Read it and then tell me I’m wrong.  That’s a safe bet on my part.

Tuesday, June 02, 2015

THE SPECIALISTS



THE SPECIALIST
By Joel Jenkins & Derrick Ferguson
PulpWork Press
306 pages

In the world of New Pulp fiction, two of the coolest heroes out there are Derrick Ferguson’s Dillon and Joel Jenkins’ Sly Gantlet.  The latter has appeared in several in adventures along with his brothers as they are a world famous rock and roll band who just happen to work for the U.S. Government as a side job.  Whereas Dillon is a globe trotting adventurer much in the tradition of Leslie Charteris’ Saint, only with a lot more punch and swagger.

That these two larger than life heroes would team up for one action packed tale would cause for celebration.  To do so in three tales, as this volume collects, is nothing but sheer pulp action Nirvana. 

In “Dead Beat in Khusea,” our two heroes cross paths in Northern Africa and immediately butt heads over a beautiful Princess who once left Dillon out to dry in a previous adventure.  No sooner do Dillon and Sly start going at each other when the lady in question is abruptly kidnapped by a group of black-clad terrorist and taken to a long hidden Nazi stronghold in the desert mountains.  Their aim is to revive a horrible biological weapon that has lain dormant since World War II and use it to blackmail the rich countries of the world.  The problem is the chemical threat has no antidote and could easily destroy all of mankind if allowed to spread freely.  Now it’s up to our two heroes to find this hidden base, rescue the damsel in distress and save the day.  And that’s just the first story.
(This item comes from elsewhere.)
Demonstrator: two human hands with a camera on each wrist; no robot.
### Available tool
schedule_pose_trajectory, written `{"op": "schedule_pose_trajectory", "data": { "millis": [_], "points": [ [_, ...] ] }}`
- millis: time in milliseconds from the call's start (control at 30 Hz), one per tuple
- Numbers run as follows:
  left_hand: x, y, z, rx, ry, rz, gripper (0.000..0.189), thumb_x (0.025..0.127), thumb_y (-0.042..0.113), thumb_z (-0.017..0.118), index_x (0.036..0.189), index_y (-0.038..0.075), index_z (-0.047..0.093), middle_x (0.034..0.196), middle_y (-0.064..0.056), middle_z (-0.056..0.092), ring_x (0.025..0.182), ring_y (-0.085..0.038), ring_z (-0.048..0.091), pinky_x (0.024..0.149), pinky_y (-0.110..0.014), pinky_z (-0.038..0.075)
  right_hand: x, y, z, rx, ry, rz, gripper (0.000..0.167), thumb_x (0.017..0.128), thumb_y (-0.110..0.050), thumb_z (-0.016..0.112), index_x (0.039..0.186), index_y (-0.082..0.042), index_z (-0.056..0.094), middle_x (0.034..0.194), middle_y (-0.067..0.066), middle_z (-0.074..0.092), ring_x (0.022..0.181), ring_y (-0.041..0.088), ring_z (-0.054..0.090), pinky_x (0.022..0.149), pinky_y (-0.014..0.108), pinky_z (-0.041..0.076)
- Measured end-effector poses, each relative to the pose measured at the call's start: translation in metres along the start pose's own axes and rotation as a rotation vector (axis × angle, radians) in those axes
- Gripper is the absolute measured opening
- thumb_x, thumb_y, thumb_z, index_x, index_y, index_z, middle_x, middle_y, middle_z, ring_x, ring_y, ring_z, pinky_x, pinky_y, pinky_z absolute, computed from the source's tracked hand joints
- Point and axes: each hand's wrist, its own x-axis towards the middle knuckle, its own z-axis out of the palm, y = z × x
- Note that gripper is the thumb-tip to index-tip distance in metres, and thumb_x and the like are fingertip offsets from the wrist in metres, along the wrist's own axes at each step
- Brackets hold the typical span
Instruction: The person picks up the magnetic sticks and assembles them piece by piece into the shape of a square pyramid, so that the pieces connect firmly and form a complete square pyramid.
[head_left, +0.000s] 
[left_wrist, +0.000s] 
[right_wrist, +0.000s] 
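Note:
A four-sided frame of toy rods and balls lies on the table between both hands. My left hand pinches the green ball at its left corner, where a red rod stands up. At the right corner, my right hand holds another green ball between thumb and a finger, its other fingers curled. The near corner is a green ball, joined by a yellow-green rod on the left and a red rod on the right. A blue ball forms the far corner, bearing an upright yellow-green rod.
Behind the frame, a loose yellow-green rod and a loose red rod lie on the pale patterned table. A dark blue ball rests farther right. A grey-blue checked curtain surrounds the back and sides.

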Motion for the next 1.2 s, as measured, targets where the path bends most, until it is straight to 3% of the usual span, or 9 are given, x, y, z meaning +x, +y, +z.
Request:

“Dead Beat in the Gobi,” has Sly and Dillon fleeing from a Russian military base with the biological weapon they’ve just stolen.  When their helicopter goes down in the frigid wasteland and they open the sealed canister they discover a beautiful woman awakening from a cryogenic nap.  What’s her connection to the biological weapon and how will our two adventurers escape an all out attack by wilderness cannibals hoping to make them the main course of their next meal?

“The Specialists,” is the novella length final entry of the volume and easily one of the most action packed tales we’ve ever read.  It’s pretty much a final swan song to one of the characters as Sly, Dillon and a half dozen other special operatives are sent on a suicide mission into Russia to destroy a munitions factory that has built four electronic pulp generator bombs; any of which could knock out the power grid of any country if denoted in the upper atmosphere.  From its inception the mission is plagued with mishaps until it is obvious to our two central characters that there is spy onboard determined to see the mission fail before it is even begun.  “The Specialists” reminded us a great deal of some those early Alistair McLean thrillers such as “The Guns of Navaroone” and “Where Eagles Dare,” only set the clandestine world of modern espionage.  Our only critique is that at the offset there are too many characters to keep track of and it becomes confusing to remember whose who.  But again, a minor quibble, as before too long many of them are dead and the core group of survivors that manages to infiltrate the hidden Russian facility are finally etched as the story goes into hyper-drive.  Once begun, “The Specialists” is impossible to be put down.

This book is one of the finest produced since the inception of the New Pulp Movement and we urge you to pick up a copy.  They don’t get any better than this.